Earlier this month, the Memphis City Council began a long and intricate process that aims to remove the brass statue of the former KKK clan as a result of a nationwide outcry after the Charleston church massacre.
The statue in question depicts Nathan Bedford Forrest, a symbol of slavery and one of the most prominent members of the Ku Klux Klan. He is depicted on horseback, amid 14 Confederate flags. Recent weather has damaged several of the Confederate flags. They are currently taken down for repairs. Back in 1998, when the statue was first erected, the state of Tennessee decided to strip away the vegetation surrounding it so that the statue could become more visible from the interstate.
Ever since being erected, the statue has represented a major controversy source, as well as a target of occasional vandalism.
All over the US, authorities are making efforts to remove public monuments and flags associated with the Confederacy.
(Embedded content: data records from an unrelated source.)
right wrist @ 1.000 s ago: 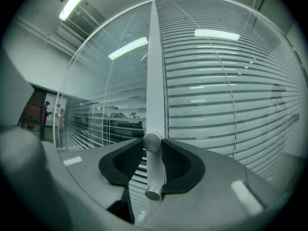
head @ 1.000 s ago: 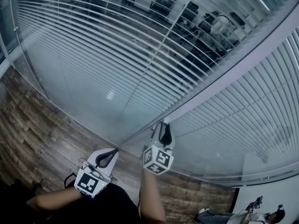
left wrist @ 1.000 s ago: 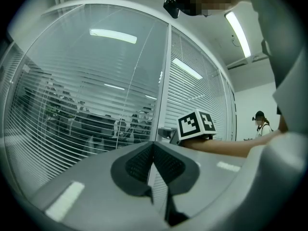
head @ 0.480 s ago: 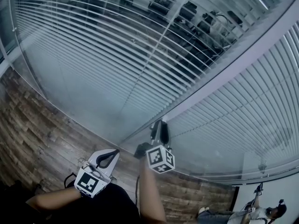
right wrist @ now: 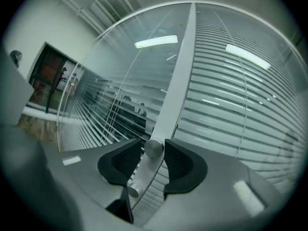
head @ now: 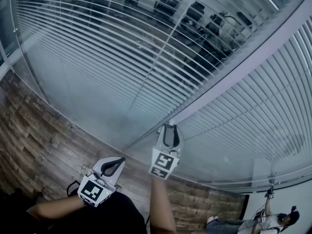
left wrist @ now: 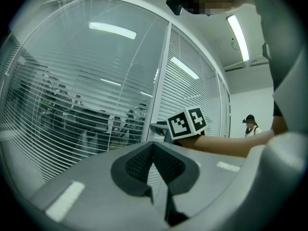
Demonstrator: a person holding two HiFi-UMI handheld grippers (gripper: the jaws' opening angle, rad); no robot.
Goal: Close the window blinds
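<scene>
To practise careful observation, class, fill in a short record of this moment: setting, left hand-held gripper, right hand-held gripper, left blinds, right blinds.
Setting: glass wall, white frame post, wooden floor.
Left hand-held gripper: jaws together, empty, held back from the glass.
Right hand-held gripper: at the post, round metal knob between its jaws, which have just been opening; pads seem not to press.
Left blinds: slats open, office furniture visible through them.
Right blinds: slats look nearly shut.

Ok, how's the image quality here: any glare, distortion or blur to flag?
Head view: fisheye bends the blinds; faint glare spot on the glass. Left gripper view: dark vignette, bright light strips in the glass. Right gripper view: same vignette, knob sharp.
</scene>
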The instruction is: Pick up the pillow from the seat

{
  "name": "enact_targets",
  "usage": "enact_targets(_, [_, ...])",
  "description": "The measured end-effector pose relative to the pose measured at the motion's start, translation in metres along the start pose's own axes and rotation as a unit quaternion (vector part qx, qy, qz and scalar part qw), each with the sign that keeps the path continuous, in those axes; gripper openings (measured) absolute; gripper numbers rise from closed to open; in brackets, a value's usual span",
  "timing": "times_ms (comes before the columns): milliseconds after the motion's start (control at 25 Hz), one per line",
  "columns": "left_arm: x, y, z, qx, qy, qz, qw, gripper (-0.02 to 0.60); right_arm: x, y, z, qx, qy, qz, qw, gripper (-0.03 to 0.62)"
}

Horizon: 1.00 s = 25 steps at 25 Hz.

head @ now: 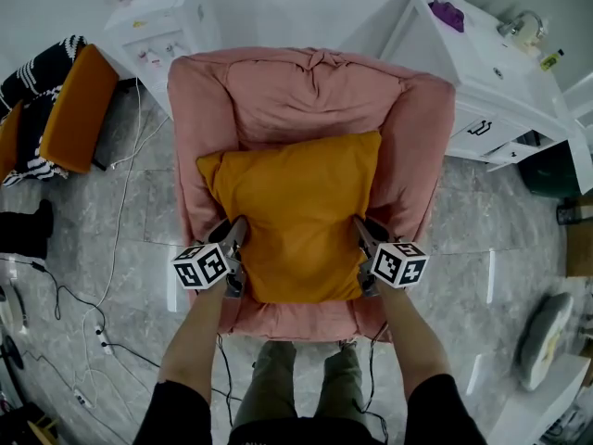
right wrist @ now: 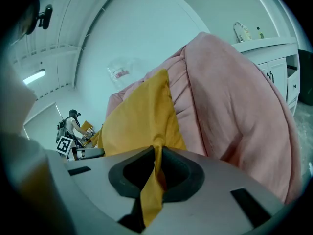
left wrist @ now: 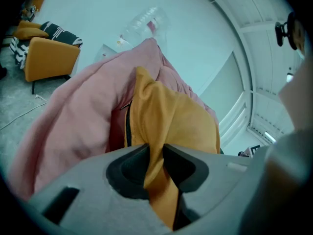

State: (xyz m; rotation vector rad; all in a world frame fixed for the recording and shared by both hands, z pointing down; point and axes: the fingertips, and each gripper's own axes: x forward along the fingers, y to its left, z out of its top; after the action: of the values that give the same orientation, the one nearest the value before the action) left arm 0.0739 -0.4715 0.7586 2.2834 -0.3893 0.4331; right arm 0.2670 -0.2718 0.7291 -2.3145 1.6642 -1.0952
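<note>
A mustard-yellow pillow (head: 301, 216) lies on the seat of a pink armchair (head: 417, 137), leaning toward its backrest. My left gripper (head: 233, 248) is at the pillow's left edge, my right gripper (head: 363, 248) at its right edge. In the left gripper view the jaws pinch a fold of the pillow (left wrist: 166, 116), and the left gripper (left wrist: 155, 153) is shut on it. In the right gripper view the right gripper (right wrist: 157, 155) likewise clamps a thin fold of the pillow (right wrist: 139, 121). The pink chair arm (right wrist: 234, 106) rises beside it.
An orange chair (head: 79, 109) with a striped cloth stands at the left. White cabinets (head: 491, 82) stand right of the armchair and another white unit (head: 157, 26) behind it. Cables (head: 111, 276) run across the grey marble floor. The person's legs (head: 296, 387) stand at the chair's front.
</note>
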Motion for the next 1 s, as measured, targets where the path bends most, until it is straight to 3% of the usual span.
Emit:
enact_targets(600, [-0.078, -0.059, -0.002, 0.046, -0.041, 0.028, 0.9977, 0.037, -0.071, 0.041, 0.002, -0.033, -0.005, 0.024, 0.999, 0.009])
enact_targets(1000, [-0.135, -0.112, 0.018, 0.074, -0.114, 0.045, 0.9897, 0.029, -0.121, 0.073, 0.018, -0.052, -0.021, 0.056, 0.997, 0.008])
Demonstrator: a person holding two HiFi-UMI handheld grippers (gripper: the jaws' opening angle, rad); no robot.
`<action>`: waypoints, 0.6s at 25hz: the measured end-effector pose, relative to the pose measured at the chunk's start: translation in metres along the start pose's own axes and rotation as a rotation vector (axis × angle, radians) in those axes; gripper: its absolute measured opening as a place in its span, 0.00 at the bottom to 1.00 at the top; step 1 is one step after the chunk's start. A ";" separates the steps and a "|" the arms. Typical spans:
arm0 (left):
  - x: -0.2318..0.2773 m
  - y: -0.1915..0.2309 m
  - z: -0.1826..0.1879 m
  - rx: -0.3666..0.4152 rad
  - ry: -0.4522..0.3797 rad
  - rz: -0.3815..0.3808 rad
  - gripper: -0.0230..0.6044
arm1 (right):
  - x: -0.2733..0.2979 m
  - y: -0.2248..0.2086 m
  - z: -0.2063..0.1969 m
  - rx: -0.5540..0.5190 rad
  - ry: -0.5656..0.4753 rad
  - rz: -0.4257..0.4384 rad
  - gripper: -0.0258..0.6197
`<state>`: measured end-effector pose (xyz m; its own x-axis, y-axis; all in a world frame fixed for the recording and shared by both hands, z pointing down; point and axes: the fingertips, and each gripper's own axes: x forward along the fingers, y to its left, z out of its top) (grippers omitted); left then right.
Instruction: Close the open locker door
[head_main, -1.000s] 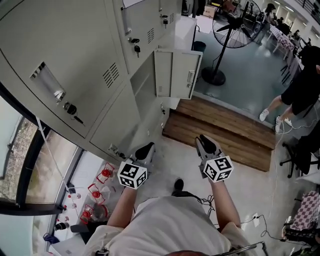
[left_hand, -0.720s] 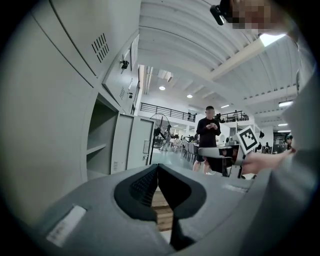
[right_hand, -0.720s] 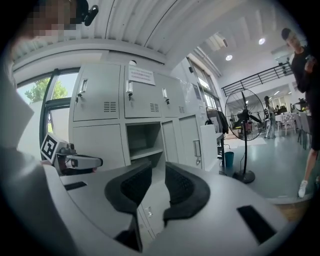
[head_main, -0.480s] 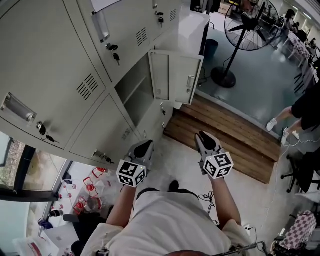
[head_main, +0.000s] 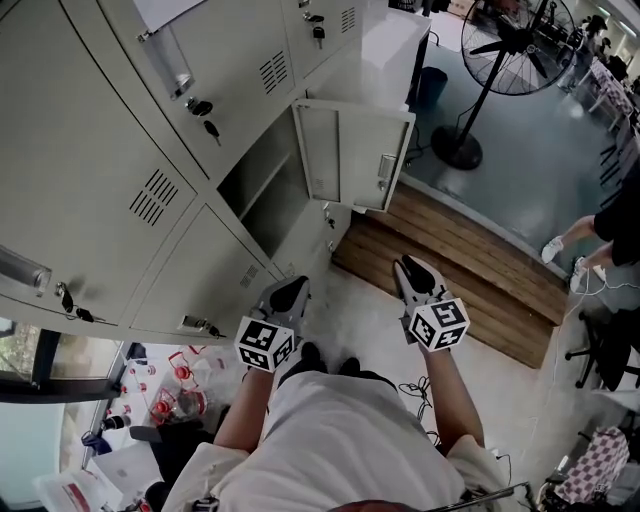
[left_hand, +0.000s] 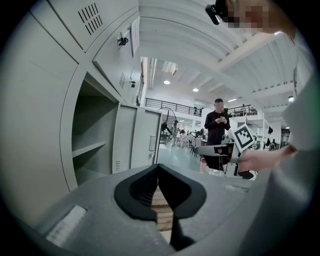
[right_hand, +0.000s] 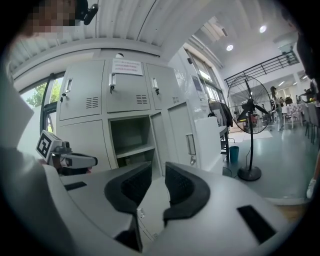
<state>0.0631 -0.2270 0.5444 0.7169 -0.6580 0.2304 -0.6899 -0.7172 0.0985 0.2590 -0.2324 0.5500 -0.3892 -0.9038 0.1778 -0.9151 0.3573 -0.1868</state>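
Observation:
The grey locker bank fills the left of the head view. One locker door (head_main: 355, 155) stands swung out, showing an empty compartment (head_main: 262, 195) with a shelf. My left gripper (head_main: 293, 288) is shut with nothing in it, low and short of the lockers. My right gripper (head_main: 408, 265) is open and empty, below the door and apart from it. In the left gripper view the door (left_hand: 145, 145) is ahead beyond the touching jaws of the left gripper (left_hand: 158, 167). In the right gripper view the door (right_hand: 177, 135) shows beyond the parted jaws of the right gripper (right_hand: 158, 170).
A wooden platform (head_main: 470, 270) lies on the floor under the door. A standing fan (head_main: 505, 60) and a blue bin (head_main: 430, 85) stand behind it. A person (head_main: 610, 220) is at the right edge. Red items (head_main: 165, 395) sit on the floor at lower left.
The lockers and open door have slid nearer and lower in the head view as I walk toward them. Both grippers keep their pose in front of me. The door stays open.

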 end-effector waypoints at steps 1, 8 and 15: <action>0.004 0.003 0.001 0.004 0.001 -0.007 0.06 | 0.004 -0.002 0.000 -0.001 0.001 -0.008 0.16; 0.026 0.020 0.006 0.010 0.014 -0.073 0.06 | 0.027 -0.013 0.008 0.000 0.004 -0.063 0.16; 0.047 0.029 0.013 0.008 0.004 -0.113 0.06 | 0.054 -0.034 0.020 -0.012 0.009 -0.093 0.16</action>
<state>0.0785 -0.2815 0.5456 0.7896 -0.5722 0.2218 -0.6040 -0.7885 0.1162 0.2716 -0.2983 0.5464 -0.3033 -0.9311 0.2026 -0.9486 0.2748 -0.1572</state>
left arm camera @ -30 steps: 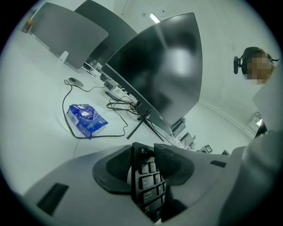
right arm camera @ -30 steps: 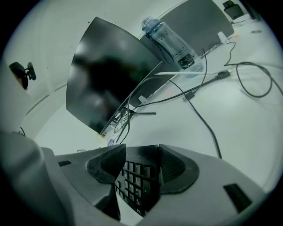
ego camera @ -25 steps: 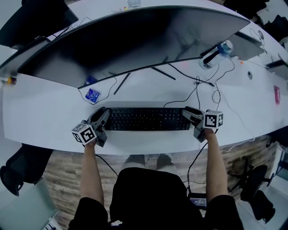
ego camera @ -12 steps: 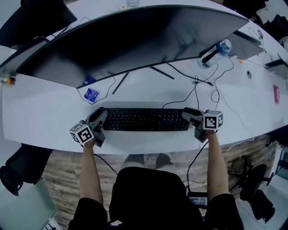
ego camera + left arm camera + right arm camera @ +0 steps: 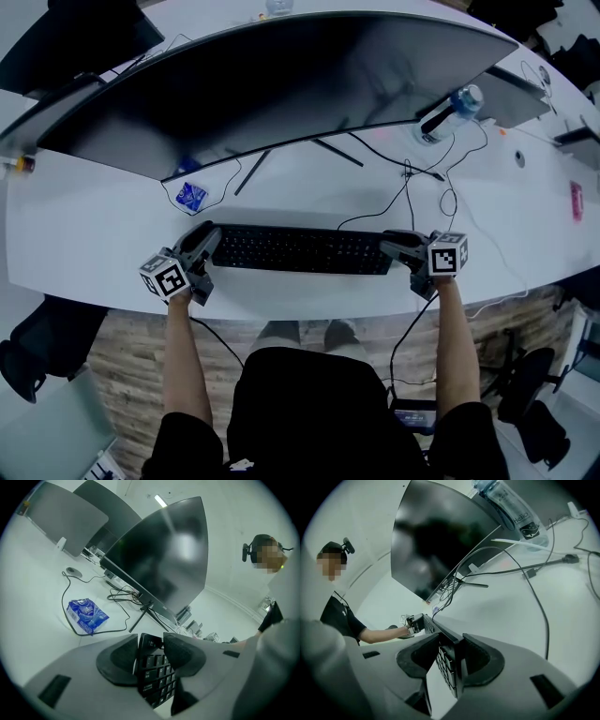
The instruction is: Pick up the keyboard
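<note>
Keyboard on table, just in front of monitor, long axis left-right. Left claw clamped on its left end. Right claw, jaws just been closing, pinches right end. Judgement: lift both ends together, level.

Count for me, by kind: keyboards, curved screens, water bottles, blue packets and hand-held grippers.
keyboard: 1
curved screen: 1
water bottle: 1
blue packet: 1
grippers: 2, the left gripper clamped on one keyboard end, the right gripper, jaws just closing, on the other
Total: 6
</note>
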Demonstrator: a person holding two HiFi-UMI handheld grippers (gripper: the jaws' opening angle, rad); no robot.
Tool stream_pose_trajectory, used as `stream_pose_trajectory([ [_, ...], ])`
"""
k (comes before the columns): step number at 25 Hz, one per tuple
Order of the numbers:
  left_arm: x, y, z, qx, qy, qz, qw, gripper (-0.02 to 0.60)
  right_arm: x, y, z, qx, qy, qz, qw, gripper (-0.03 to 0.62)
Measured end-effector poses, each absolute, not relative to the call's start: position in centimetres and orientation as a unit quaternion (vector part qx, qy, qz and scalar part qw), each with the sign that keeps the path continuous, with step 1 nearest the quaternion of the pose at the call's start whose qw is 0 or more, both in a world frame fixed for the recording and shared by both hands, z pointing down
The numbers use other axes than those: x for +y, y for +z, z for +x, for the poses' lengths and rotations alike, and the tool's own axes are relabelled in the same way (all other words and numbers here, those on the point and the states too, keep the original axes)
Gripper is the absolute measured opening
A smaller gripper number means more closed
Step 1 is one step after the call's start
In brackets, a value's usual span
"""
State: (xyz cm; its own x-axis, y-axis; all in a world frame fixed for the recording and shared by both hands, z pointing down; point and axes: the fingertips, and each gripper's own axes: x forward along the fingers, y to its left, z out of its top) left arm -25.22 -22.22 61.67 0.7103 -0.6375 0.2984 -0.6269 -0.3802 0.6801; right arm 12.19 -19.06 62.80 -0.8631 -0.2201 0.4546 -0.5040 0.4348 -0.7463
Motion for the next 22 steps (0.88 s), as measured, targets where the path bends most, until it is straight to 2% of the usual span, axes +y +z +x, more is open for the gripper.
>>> stream_pose_trajectory([
  [8, -21.7, 60.7, -25.6, -0.390, -0.033, 0.824, 0.411, 0.172, -17.3, 61.6, 11.8, -0.853, 0.461, 0.165, 0.180, 0.143],
  [22, -22.4, 60.6, -25.5, -0.424, -0.072, 0.807, 0.405, 0.181, -13.6, 63.0, 10.7, -0.817, 0.480, 0.036, 0.318, 0.133],
])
What’s more, even universities such as Berkeley or Yale are being asked to consider renaming certain campus buildings named after people connected to the Confederacy.
After being asked to use vegetation and trees in order to block the view of the statue, Tennessee Department of Transportation commissioner, John Schroer, explained that the TDOT was not able to plant vegetation just for the aims of blocking the view of certain items.
According to Schroer, just because certain monuments are offensive to some, doesn’t mean that they should be hidden from the view of everyone.
“The request of Metro Nashville’s Council to have TDOT plant vegetation on I-65 near the Harding Place Exit is respectfully denied,” the Department of Transportation wrote.